Do public pension systems need federal regulation?
Congress is considering a bill that presumes the answer is yes. The proposed Public Employee Pension Plan Reporting and Accountability Act (PEPPRA) wants to eliminate deficiencies in the way pension information is reported and disclosed to plan participants, public officials, and taxpayers.
The objective of PEPPRA is to establish minimum reporting, disclosure, and fiduciary standards for state and local government pension plans.
A heated debate over the necessity of PEPPRA has stalled it through three congressional sessions. State and local government officials oppose the legislation. They don't think federal regulation is necessary, and they consider the bill an intrusion into state and local affairs. Supporters of PEPPRA - including many pension experts, public employee groups, unions, consumers, retirees, and taxpayers - argue that reporting and disclosure deficiencies are abundant.
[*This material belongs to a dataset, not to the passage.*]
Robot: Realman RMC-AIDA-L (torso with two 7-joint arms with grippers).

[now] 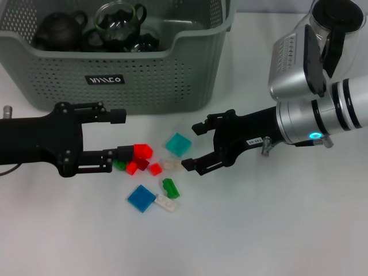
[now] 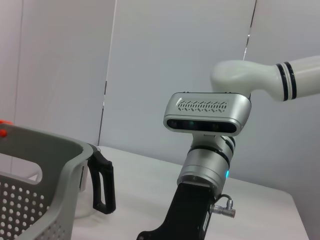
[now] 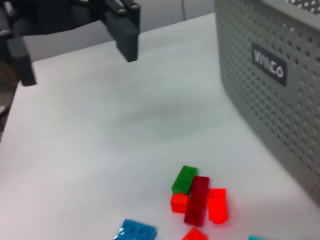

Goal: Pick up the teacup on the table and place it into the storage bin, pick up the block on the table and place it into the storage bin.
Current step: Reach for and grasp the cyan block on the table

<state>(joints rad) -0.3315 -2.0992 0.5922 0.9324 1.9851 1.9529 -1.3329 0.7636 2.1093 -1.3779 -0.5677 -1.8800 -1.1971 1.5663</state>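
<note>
Both open tools [image 1: 121, 133] [image 1: 193, 146] flank scattered blocks [image 1: 141, 158] before the storage bin [image 1: 144, 75]

Both grippers, left [image 1: 118, 133] and right [image 1: 192, 146], are matte black. The right arm [image 1: 322, 112] is silver-white with black rings. It carries a small cyan light.

Both arms reach inward, low, facing each other; left gripper [image 1: 119, 133] and right gripper [image 1: 192, 146] spread wide, empty.

Storage bin [image 1: 144, 80] far rim cropped
</note>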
Cathy Eitelberg, a legal associate with the federal liason center of the Municipal Finance Officers Association, says: ''We don't feel the federal government should have the right to dictate these standards. It's an administrative burden to pension plans who already meet standards of the bill, and it would be expensive.''
PEPPRA is divided into two bills with similar provisions. Title 1 requires a summary description and an annual report of each public pension plan, and also requires that participants be informed about benefits. Title 2 states that fiduciaries must act only in the interest of participants and beneficiaries to provide benefits and defray expenses. Title 3 gives access to federal courts.
''They are calling the kettle black, and are not taking care of their own problems,'' says Rusty Jesser, a legal assistant to Representative Larry Craig (R) of Idaho. ''Unfunded liabilities of the federal pension system exceed a trillion dollars. It's more than the national debt, and is growing faster than it. They are pulling out $18,000 a minute more than (they are) putting in.''
The Employee Retirement Income Security Act (ERISA) called for a congressional study of over 6,000 state and local pension plans. It found that serious deficiencies existed in reporting, disclosure, and fiduciary standards (officials are supposed to invest funds carefully in the interest of beneficiaries and no one else). The conclusion was that federal regulation was necessary.
A 1980 survey by the Municipal Finance Officers Association explained the plans as ''inadequate and confused and clearly in need of repair.'' John Petersen, the author of the report, said the major source of the problem was an absence of basic authoritative standards and a lack of enforcement of standards that already exist.
In contrast, a 1979 survey by the Advisory Commission on Intergovernmental Relations, with the help of the National Conference of State Legislatures, found that ''reporting and disclosure requirements of the states were comprehensive for the large state-administered systems which cover most public employees.''
Although it suggested that there was movement toward pension reform, the study didn't explore the quality of information included in reports to state and local governments.
Alicia Munnell, a vice-president and economist at the Federal Reserve Bank of Boston, and Kristine Keefe, a senior research assistant at the bank, recently published a report on the penison plans of the New England states. They found that many state plan administrators were not able to give specific information of the local plans used in their states. This was considered especially apparent in Connecticut.
Measured by the PEPPRA proposals, all of the New England states' financial statements would be deficient. Plan assets would have to be reported at market value as well as book value (the price paid for the assets). Historical data on the assets' market value would also be required. More explanatory information or ''fiscal notes'' would be needed, because substantial discrepancies appear in yearly figures without explanation. New England states, except Massachusetts, are required to audit annually. However, these reports aren't included in the financial statement. This apparently makes it difficult to tell whether financial information and accounting principles coincide.
Speaking of the proposed federal legislation, Mr. Jesser says,''It would create new regulations and millions of dollars in new-staff and paper-work requirements.''
Mrs. Munnell says:'' If everyone were doing everything correctly, there would be no need for the legislation. I don't think anyone wants to be responsible to show pension assets at market value. As soon as they do, it can be seen how well you have been investing. People (pension fund managers) don't like that.''
A member of the House Education and Labor Committee staff says: ''People have been saying the states will begin doing this on their own. Our committee feels great potential for use of deferred wages for purposes other than retirement benefits. Given restraints on state and local governments, the temptation is greater and greater to use funds elsewhere.''
The staff member said it is unlikely something will happen with PEPPRA during the coming lame-duck session of the 97th Congress, because of the full schedule of the Ways and Means Committee. But she said she hoped it would pass in 1983. The Reagan administration has not taken a position on the proposed legislation.